165 N.E.2d 184, 7 N.Y.2d 337, 197 N.Y.S.2d 169, 1960 N.Y. LEXIS 1498
CourtNew York Court of Appeals
DecidedJanuary 22, 1960
StatusPublished
Cited by4 cases

This text of 165 N.E.2d 184 (Chemical Corn Exchange Bank v. Wassung) is published on Counsel Stack Legal Research, covering New York Court of Appeals primary law. Counsel Stack provides free access to over 12 million legal documents including statutes, case law, regulations, and constitutions.

Bluebook
Chemical Corn Exchange Bank v. Wassung, 165 N.E.2d 184, 7 N.Y.2d 337, 197 N.Y.S.2d 169, 1960 N.Y. LEXIS 1498 (N.Y. 1960).

Opinions

Van Voobhis, J.

Between October 17 and December 21, 1956 appellant discounted for respondent five promissory notes totaling $5,250 face amount, each made by Michael R. Stein. Respondent is a plumber by trade, and received these notes from Stein for plumbing work performed for him by respondent. Stein later was adjudicated bankrupt and discharged.

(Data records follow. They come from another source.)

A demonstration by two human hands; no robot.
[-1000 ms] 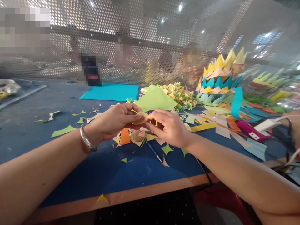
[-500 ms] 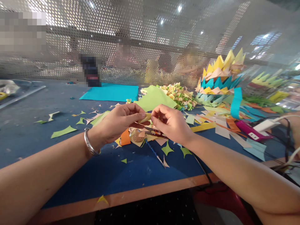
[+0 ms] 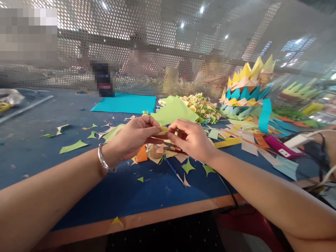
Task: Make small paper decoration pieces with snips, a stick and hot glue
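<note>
Perforated metal screen (image 3: 162,24) forms the background; before it extends a blue table (image 3: 112,190) strewn with paper offcuts. Clock directions are taken from the yellow paper piece (image 3: 164,130), held above the table between the two hands, with twelve at the far side. At nine o'clock, the left hand (image 3: 133,134) pinches the piece between thumb and fingers; a silver bracelet (image 3: 102,159) circles its wrist. At three o'clock, the right hand (image 3: 190,140) closes thumb and forefinger narrowly on the opposite end. Beyond, a light-green sheet (image 3: 174,111) lies toward one o'clock, a turquoise sheet (image 3: 124,104) toward ten. Toward two stand a heap of folded bits (image 3: 203,107) and, farther out, a tiered paper stack (image 3: 246,92). Nearer the table's front edge, an orange strip (image 3: 142,154) lies between seven and eight, a slim blue stick (image 3: 173,169) between five and six.
</note>
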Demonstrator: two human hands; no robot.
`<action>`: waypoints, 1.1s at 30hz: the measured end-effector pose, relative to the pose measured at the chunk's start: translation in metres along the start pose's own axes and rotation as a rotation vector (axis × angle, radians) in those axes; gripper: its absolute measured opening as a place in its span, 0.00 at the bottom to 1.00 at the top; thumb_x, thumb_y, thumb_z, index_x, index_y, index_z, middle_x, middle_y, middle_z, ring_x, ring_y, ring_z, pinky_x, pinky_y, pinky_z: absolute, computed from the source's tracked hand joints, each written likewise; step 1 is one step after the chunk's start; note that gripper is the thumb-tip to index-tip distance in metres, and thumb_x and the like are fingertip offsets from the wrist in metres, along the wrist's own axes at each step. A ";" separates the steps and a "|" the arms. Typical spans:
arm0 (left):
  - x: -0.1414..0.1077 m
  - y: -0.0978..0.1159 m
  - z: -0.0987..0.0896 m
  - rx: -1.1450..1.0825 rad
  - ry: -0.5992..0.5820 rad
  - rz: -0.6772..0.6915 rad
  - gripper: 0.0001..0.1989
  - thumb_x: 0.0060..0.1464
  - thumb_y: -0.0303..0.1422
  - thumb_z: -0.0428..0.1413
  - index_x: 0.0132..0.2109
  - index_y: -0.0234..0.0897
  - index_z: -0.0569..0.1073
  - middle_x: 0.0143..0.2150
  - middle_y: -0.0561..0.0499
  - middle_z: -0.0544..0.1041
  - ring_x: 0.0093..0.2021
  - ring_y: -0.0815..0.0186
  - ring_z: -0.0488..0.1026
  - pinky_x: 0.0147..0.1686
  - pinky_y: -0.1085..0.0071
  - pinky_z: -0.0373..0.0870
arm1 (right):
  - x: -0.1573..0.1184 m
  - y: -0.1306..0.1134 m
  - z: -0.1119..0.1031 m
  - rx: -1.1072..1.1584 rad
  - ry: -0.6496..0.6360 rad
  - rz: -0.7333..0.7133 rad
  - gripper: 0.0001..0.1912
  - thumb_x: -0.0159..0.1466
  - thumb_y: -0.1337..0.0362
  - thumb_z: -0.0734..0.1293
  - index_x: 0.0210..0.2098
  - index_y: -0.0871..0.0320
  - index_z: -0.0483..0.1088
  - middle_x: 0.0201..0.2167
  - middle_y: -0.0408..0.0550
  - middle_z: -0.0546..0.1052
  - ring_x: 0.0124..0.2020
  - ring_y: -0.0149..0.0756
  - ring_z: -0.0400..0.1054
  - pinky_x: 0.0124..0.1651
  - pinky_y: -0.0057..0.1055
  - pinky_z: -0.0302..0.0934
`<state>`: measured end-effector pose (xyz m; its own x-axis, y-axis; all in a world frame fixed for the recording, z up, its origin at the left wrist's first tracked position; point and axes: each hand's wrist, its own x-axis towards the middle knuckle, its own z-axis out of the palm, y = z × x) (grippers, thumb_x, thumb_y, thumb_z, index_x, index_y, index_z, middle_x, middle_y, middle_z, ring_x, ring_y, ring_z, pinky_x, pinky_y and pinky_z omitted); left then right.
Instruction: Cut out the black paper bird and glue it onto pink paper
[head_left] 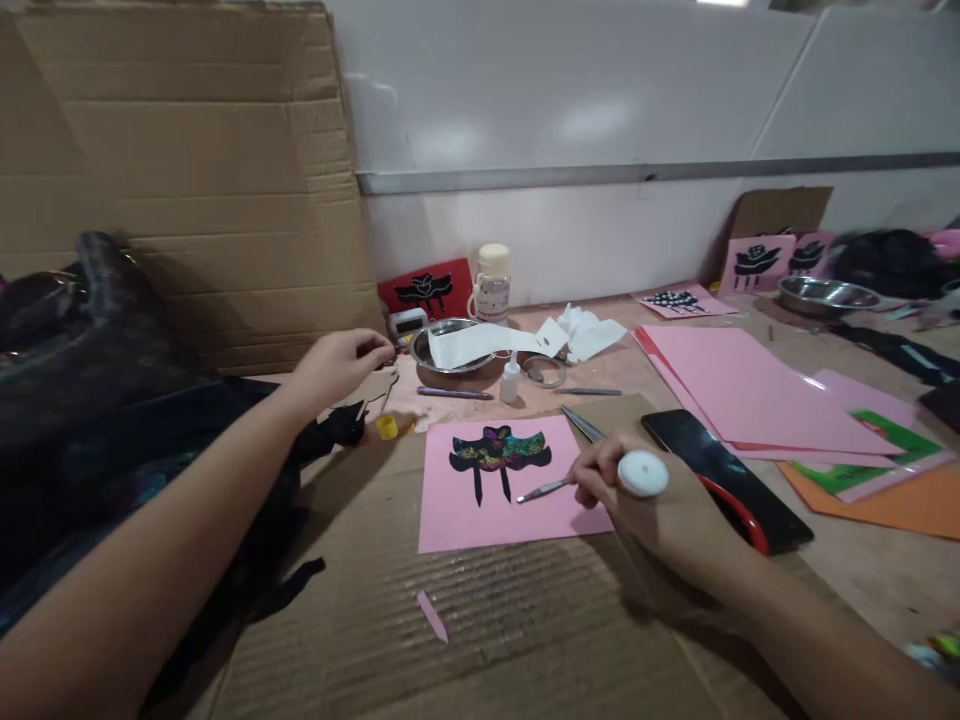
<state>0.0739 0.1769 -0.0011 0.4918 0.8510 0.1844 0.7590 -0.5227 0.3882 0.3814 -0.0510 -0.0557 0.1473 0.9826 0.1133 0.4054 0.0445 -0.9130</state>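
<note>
A pink sheet point(457, 520) lies on the cardboard, bearing a black cut-out point(499, 450) with glittery coloured patches and two pointed strips below it. My right hand point(637, 490) is closed around tweezers point(544, 490), whose tip is over the sheet; a small white round cap or container point(643, 473) shows at this hand. My left hand point(349, 365) reaches out at the left above brown and black scraps point(379, 390), its fingers bent together; whether they hold something small is hidden. A small yellow cap point(387, 427) sits near it.
Behind the sheet are a white glue bottle point(510, 380), a metal bowl point(427, 360), a pen point(454, 393) and a cream-lidded flask point(493, 285). Red-handled scissors point(739, 510), a black phone point(780, 520) and pink sheets point(765, 390) lie right. A dark bag point(67, 350) stands left.
</note>
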 end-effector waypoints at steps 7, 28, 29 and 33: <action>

Respondent likewise went through bankruptcy, receiving his discharge December 6, 1957. Prior to respondent’s bankruptcy, appellant entered judgment against him on these promissory notes. The indebtedness was listed in his bankruptcy schedules.

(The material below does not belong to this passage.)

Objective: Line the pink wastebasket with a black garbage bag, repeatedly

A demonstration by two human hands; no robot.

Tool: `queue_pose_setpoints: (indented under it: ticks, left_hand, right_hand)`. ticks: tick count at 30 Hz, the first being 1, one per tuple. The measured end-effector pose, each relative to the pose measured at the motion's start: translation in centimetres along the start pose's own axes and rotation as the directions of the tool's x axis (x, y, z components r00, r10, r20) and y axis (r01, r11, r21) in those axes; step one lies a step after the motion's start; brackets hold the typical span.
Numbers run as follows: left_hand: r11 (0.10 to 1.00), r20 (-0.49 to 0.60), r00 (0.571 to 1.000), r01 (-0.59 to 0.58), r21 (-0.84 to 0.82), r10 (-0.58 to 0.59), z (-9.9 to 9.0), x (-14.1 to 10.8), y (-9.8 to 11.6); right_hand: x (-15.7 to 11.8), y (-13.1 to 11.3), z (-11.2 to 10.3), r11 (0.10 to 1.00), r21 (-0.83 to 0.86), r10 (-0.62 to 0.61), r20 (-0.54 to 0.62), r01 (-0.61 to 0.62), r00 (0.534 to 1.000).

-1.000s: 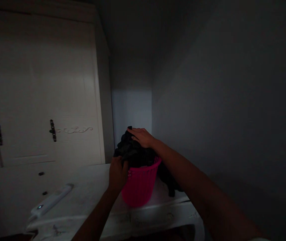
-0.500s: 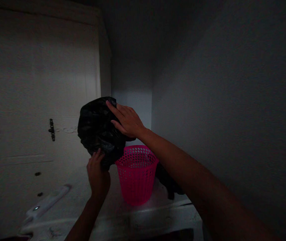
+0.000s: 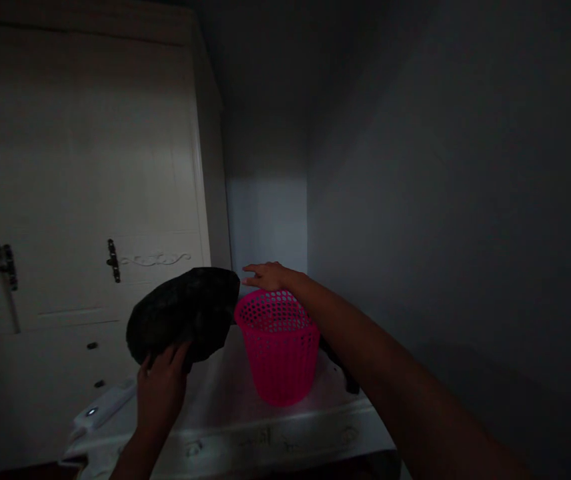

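Note:
A dark, puffed-out black plastic bag is to the left of a pink perforated basket. My left hand grips the bag's lower near side, its thumb hidden behind the plastic. Above the basket's back rim, my right hand has its fingers stretched toward the bag's right end, with a slight gap between them. The upright basket shows bare inner walls through its open top; its bottom is out of sight.
The basket stands on a white table with a carved front. On its left end lies a white object with a shiny round spot. Something black lies right of the basket, partly behind my forearm. A white wardrobe and grey wall enclose the corner.
The bag has come down and left, now lying more sideways. My left hand went down and left with it. My right hand has come off the bag and lowered to the basket's rim.

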State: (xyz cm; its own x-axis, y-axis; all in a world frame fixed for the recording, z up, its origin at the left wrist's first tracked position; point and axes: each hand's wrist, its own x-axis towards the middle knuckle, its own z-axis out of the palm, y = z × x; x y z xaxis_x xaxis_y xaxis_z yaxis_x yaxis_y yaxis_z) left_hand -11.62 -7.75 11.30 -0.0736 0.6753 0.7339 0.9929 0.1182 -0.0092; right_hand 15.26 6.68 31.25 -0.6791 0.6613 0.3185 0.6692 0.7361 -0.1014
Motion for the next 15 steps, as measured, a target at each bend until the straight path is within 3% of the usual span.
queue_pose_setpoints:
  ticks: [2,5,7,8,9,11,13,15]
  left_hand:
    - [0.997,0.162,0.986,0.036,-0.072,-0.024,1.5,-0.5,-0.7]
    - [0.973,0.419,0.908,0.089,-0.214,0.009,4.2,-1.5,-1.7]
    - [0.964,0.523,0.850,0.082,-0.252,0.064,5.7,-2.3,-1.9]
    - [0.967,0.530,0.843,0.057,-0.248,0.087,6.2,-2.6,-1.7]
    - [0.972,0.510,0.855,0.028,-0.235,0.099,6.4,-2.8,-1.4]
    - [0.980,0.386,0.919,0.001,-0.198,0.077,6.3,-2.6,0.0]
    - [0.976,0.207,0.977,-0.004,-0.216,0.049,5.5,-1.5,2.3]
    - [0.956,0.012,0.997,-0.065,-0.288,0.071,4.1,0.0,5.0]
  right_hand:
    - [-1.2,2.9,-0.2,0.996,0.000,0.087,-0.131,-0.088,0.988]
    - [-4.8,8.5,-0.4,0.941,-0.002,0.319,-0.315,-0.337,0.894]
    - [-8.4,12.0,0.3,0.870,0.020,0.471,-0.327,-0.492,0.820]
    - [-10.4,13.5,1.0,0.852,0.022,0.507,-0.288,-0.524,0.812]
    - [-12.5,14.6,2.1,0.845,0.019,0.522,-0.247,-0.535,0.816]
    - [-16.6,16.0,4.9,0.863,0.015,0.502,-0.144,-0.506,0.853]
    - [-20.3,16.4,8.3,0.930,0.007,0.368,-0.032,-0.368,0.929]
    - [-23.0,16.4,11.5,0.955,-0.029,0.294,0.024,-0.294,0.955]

Now that this judgment has been discharged by bankruptcy, • appellant has brought this action upon the same indebtedness on a theory that the bank was induced by fraud to discount the notes on which the judgment was obtained. Appellant avers that it was ignorant of the alleged fraud when judgment was entered upon the same indebtedness in the former action, and that it should, therefore, be allowed to prosecute this action in fraud so as to escape the bar of bankruptcy.

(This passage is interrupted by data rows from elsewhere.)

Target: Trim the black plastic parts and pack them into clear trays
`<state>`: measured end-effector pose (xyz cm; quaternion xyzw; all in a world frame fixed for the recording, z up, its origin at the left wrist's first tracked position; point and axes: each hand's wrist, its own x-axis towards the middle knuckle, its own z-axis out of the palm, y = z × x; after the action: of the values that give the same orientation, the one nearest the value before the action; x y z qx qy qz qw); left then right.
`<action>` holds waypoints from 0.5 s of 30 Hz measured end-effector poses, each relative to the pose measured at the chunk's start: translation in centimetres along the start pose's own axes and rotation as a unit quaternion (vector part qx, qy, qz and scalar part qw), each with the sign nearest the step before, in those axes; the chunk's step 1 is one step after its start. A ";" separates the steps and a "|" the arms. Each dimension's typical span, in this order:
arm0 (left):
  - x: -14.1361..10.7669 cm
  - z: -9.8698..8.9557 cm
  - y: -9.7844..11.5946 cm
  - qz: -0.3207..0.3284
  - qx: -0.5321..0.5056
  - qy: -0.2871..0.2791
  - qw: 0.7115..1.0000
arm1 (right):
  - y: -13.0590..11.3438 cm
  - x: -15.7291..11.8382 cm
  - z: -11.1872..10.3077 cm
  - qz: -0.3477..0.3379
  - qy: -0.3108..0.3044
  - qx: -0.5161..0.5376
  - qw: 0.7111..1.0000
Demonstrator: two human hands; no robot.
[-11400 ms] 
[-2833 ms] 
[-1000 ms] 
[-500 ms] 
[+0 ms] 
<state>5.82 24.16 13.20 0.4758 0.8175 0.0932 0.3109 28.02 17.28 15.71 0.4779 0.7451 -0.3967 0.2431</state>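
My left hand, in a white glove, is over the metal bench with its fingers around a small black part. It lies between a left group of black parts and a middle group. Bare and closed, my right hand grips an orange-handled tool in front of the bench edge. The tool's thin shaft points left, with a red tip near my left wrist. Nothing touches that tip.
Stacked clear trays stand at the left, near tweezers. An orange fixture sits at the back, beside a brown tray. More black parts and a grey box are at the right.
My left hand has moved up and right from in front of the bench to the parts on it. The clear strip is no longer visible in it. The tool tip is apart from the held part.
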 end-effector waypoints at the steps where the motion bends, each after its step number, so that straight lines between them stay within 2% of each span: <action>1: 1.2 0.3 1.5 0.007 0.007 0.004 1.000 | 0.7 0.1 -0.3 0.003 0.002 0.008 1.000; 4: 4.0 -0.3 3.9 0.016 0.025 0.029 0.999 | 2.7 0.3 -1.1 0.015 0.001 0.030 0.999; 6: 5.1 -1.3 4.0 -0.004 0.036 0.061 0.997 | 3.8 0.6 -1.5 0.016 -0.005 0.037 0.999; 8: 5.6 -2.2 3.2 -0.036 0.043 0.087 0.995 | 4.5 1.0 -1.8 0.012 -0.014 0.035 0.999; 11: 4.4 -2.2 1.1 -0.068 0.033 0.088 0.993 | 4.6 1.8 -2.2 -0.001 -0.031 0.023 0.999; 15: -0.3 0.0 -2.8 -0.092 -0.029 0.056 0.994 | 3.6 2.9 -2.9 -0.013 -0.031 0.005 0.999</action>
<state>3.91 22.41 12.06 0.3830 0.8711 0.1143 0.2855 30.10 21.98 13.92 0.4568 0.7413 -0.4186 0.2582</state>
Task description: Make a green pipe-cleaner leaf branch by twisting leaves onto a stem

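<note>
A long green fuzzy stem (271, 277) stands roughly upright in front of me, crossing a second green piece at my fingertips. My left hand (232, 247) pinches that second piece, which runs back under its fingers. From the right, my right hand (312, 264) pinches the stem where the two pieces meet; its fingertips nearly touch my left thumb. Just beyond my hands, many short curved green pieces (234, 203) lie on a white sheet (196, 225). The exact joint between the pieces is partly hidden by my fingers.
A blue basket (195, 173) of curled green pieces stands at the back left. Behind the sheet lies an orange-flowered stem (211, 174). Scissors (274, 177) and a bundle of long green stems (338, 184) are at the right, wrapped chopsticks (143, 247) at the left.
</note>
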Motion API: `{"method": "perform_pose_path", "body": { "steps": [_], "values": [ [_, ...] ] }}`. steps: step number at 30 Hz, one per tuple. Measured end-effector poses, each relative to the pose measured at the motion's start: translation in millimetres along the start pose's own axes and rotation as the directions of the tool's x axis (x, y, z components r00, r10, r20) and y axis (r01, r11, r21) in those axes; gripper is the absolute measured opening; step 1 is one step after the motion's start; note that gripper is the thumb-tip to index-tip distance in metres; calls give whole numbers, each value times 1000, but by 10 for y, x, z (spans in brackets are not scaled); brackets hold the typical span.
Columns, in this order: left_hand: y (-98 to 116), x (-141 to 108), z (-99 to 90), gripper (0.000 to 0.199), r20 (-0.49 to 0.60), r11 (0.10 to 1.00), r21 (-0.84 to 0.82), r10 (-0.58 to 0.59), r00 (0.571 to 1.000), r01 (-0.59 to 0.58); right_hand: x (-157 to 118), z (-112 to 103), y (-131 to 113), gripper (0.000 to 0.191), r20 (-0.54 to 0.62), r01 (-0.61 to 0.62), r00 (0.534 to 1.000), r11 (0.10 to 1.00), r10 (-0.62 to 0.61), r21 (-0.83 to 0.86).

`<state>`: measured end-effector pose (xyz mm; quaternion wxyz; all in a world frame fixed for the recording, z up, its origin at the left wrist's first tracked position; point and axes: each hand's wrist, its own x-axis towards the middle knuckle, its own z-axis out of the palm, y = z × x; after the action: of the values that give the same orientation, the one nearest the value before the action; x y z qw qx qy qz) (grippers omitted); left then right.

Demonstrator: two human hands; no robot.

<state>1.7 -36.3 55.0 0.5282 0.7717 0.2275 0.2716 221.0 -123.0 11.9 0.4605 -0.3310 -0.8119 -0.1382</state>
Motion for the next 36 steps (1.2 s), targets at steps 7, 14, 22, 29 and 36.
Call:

However that may be, the Appellate Division dismissed the complaint on the facts and the law in this memorandum:

[339]*339‘ ‘ Fraud will not be presumed and he who alleges fraud must prove it by a fair preponderance of the credible evidence. There is neither proof of deliberate concealment of material facts with intent to defraud nor, as we view the record in light of some of the findings stated in the opinion, is there evidence of reckless disregard of the truth.”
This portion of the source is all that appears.